SELECTION AND CARE OF CEREALS
While to most persons the word cereal suggests the idea of a breakfast food, because cereals are used most often for that purpose, they find their place in other meals than breakfast.
Although they are used less often on the dinner table than elsewhere, they frequently have an important place there, for a number of them are commonly used as dinner dishes and others might be used more frequently, and to advantage, too. In this connection, they are used in soups, and in certain forms, usually the whole or slightly crushed grain, they take the place of a vegetable.
Some of them, particularly rice, are often used with meat or cheese in making an entree or in combination with eggs, milk, fruit, or various flavorings as a dessert to be served with a heavy or a light meal. Cold cooked cereal is often sliced and sautéd and then served with meat or some other heavy protein dish.
Cereals are also used for lunch or supper, perhaps more often than for dinner, and because of their easy digestion they are to be recommended for the evening meal for all members of the family, but especially for children. When used in this way, they may be served with cream, as for breakfast, or prepared in any other suitable way.

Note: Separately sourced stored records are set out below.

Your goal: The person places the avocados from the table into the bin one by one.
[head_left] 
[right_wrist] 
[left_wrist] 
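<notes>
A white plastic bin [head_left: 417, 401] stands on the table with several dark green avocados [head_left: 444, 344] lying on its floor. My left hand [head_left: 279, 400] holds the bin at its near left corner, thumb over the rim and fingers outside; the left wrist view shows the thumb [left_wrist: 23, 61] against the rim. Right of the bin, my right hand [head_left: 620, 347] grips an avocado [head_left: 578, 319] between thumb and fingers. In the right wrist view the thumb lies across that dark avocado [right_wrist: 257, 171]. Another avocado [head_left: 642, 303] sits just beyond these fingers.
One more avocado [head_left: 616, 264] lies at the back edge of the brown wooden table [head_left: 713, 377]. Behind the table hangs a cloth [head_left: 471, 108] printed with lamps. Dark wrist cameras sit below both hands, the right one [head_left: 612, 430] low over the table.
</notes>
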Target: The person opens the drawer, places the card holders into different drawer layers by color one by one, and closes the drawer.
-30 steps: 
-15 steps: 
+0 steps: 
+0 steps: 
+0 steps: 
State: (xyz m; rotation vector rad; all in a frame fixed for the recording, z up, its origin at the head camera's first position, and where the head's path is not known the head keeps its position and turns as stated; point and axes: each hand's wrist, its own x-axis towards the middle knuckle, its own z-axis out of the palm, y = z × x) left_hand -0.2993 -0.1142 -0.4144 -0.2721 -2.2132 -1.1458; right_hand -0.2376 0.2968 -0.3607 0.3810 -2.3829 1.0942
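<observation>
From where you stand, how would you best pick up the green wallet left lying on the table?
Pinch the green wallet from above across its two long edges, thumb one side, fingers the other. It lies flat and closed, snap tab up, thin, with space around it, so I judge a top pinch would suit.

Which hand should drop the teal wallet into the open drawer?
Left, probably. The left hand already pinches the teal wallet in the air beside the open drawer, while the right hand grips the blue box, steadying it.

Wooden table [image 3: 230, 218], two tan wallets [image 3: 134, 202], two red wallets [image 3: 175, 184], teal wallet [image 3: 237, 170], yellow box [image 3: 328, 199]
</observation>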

Whenever cereals are served, whether alone or in combination with other foods, the result is an economical dish and usually a easily digested one, unless, of course, the food with which they are combined is expensive or indigestible. But, to whatever use cereals are put, unless they are thoroughly cooked they are not easily digested and they lose much of their value. In fact, the ready-to-eat cereals, which have been thoroughly cooked, are preferable to those which are poorly cooked in the home.
SELECTION AND CARE OF CEREALS
Preparation of Grains for the Market.
So that the housewife may go about the selection of cereals in an intelligent manner, it may be well for her to know how they are prepared for market. After the grains are harvested, the first step in their preparation consists in thrashing, which removes the husks from the outside. In some countries, thrashing is done entirely by hand, but usually it is accomplished by machinery of a simple or a more elaborate kind. Occasionally no further treatment is applied, the whole grains being used as food, but generally they receive further preparation.
Sometimes they are crushed coarsely with or without the bran covering, and in this form they are known as grits. At other times they are ground finer and called meal, and still finer and called flour, being used mostly in these two forms for the making of various kinds of breads. Then, again, grains are rolled and crushed, as, for example, cracked wheat and rolled oats.
Various elaborate means have been devised by which cereals are prepared in unusual ways for the purpose of varying the diet. Sometimes they are used alone, but often certain other materials are used in their preparation for the market. For example, the popular flake cereals, such as corn flakes, are cooked with salt and sometimes with sugar and then rolled thin. Some of the cereals are thoroughly cooked, while others are malted and toasted, but the treatment to which they are subjected is generally given to them to improve their flavor and to aid in the work of digestion.